While Russia’s war with Ukraine will continue to dominate the newswires, ECB’s decision and Uncle Sam’s inflation will likely affect the majors’ intraweek trends.
What are traders expecting this week?
Here’s what you need to know about this week’s major data releases:
Major Economic Events:
ECB monetary policy decision (Mar. 10, 12:45 GMT) – Despite ECB President Lagarde’s openness to raising interest rates this year, the central bank will want to balance the competing risks of record inflation and stagnating economic activity.
Markets don’t expect the European Central Bank (ECB) to make any policy changes this month, so focus will likely turn to the central bank’s revised economic growth and inflation estimates amidst Russia’s invasion of Ukraine.
U.S. CPI reports (Mar. 10, 1:30 pm GMT) – U.S. inflation jumped to a 40-year high of 7.5% in January as higher energy prices got mixed with labor shortages, supply disruptions, and stronger consumer demand.
Price pressures are expected to have accelerated (+7.9%) in February thanks to even higher commodity prices and supply disruptions still pushing prices higher.The CPI report is one of the last data releases before the Fed’s March meeting where markets expect at least a 25-bp rate hike. A stronger-than-expected inflation report would support expectations that March’s rate hike would only be the first in the Fed’s “series” of rate hikes in 2022.
Canada’s employment data (Mar. 11, 1:30 pm GMT) – A surge in Omicron cases caused a drop in labor participation rate, employment falling by 200K, and the unemployment rate jumping from 6.0% to 6.5% in January.

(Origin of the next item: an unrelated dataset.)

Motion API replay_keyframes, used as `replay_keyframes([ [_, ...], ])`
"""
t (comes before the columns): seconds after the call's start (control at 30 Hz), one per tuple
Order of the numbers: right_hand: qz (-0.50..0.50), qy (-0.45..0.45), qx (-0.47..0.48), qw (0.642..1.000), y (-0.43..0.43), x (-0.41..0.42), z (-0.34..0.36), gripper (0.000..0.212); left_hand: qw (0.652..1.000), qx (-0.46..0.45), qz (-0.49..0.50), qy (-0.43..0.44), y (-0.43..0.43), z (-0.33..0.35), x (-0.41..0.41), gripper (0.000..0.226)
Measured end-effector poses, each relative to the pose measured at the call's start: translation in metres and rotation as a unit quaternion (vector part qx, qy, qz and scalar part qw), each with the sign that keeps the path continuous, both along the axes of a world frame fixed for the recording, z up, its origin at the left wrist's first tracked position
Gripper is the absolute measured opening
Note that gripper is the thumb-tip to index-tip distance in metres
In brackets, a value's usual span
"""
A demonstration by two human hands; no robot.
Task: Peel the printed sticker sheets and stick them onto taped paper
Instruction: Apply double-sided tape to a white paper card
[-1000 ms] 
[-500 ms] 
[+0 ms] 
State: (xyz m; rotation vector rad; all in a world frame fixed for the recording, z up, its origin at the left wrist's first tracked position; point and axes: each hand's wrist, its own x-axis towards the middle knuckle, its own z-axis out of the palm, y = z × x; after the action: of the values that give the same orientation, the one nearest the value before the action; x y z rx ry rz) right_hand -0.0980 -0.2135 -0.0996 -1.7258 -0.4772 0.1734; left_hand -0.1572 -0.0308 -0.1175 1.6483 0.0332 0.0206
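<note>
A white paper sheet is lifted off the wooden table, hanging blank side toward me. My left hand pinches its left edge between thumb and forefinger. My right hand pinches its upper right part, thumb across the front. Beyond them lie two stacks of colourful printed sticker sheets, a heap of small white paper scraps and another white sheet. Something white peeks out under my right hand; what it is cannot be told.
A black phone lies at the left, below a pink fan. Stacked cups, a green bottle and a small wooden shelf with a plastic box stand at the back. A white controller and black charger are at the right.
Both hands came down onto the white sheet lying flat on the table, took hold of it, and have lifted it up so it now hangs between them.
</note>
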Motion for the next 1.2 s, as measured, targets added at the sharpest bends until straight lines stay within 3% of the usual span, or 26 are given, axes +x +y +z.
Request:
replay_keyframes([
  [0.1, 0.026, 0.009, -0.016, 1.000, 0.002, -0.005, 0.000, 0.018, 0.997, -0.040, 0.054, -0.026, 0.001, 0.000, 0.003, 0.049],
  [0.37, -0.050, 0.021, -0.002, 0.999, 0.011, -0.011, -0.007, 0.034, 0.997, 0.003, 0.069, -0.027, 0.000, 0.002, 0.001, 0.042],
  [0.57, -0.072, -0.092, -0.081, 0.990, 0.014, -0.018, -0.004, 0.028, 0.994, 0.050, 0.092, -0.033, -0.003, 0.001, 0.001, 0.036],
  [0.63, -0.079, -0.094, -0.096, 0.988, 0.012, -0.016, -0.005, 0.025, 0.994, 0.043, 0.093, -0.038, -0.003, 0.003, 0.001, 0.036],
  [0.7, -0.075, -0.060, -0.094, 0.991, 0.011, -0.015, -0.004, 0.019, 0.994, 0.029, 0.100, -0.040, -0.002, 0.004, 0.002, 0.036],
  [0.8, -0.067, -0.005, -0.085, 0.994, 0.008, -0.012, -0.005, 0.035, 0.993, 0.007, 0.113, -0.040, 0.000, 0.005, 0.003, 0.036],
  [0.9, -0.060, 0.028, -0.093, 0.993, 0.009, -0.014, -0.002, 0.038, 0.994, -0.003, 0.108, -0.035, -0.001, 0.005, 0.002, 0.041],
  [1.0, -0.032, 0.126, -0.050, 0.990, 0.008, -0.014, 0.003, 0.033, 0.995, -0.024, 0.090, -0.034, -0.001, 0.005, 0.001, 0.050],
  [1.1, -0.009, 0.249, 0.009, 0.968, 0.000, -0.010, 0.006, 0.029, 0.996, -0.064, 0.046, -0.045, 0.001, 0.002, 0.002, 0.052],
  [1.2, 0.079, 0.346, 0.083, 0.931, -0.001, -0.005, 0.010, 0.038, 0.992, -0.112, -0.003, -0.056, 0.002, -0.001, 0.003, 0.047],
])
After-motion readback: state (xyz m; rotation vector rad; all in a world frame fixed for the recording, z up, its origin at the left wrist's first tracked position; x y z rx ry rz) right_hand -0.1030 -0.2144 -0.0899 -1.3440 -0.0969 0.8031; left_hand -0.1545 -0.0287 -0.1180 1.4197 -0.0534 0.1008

Traders expect labor market markets to improve as restrictions were lifted in February. The jobless rate could dip to 6.3% while a net of 120K workers are expected to have found jobs. Strong labor market data would support the Bank of Canada (BOC)’s rate hike last week and maybe lead to a few more in the foreseeable future.
Forex Setup of the Week: EUR/USD
Russia going to war with Ukraine broke EUR/USD’s consolidation around the 1.1500 area and dragged the euro down to the 1.1000 levels.
I got my eyes on the 1.0600 zone that has held as support at least FOUR times since 2015!
This week, the ECB is expected to tone down its rate hike talks as Lagarde and her team weigh the impact of Russia’s invasion and sanctions. Meanwhile, analysts expect that a strong inflation reading in the U.S. would prompt the Fed to hint at more rate hikes this year.And then there are escalating tensions between Russia and Ukraine (and its allies). The longer the war goes on, the more traders will worry about its impact on the global economy. This would likely weigh on the euro and increase the demand for the safe-haven dollar.
The headlines could drag EUR/USD back to its multi-year support near 1.0600. Stochastic is on the middle ground right now, but we could see oversold levels if EUR/USD continues to print bearish weekly candlesticks.
Shorter-term traders can take advantage of EUR/USD’s current momentum and jump on the euro’s downtrend until we see more consistent buying pressure. Meanwhile, those who are looking to buy EUR/USD can look at the 1.0600 for longer-term entry opportunities.